DATASET CONTENT>

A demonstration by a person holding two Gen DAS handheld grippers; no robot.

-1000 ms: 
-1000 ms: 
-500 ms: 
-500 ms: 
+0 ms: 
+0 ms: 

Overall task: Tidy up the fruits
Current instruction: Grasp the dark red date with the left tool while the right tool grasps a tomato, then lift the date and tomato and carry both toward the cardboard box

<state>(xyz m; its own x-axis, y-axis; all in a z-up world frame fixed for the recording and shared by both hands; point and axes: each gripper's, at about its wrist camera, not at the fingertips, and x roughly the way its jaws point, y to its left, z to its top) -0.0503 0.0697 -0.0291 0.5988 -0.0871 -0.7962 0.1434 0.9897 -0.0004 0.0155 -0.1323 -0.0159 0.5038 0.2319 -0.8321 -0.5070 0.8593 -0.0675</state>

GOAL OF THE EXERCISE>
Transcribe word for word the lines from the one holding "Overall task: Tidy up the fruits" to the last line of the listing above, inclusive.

SOLVED PROBLEM>
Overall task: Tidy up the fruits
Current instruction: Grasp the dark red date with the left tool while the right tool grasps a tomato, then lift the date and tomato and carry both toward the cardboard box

<state>(xyz m; its own x-axis, y-axis; all in a z-up world frame fixed for the recording and shared by both hands; point and axes: each gripper's, at about its wrist camera, not at the fingertips, and x roughly the way its jaws point, y to its left, z to its top) -0.0503 0.0697 -0.0291 0.5988 -0.0871 -0.7962 0.1434 0.9897 -0.0004 0.0155 -0.1323 -0.0159 0.5038 0.2319 -0.8321 -0.5070 0.8593 -0.0675</state>

No additional work remains on the exercise.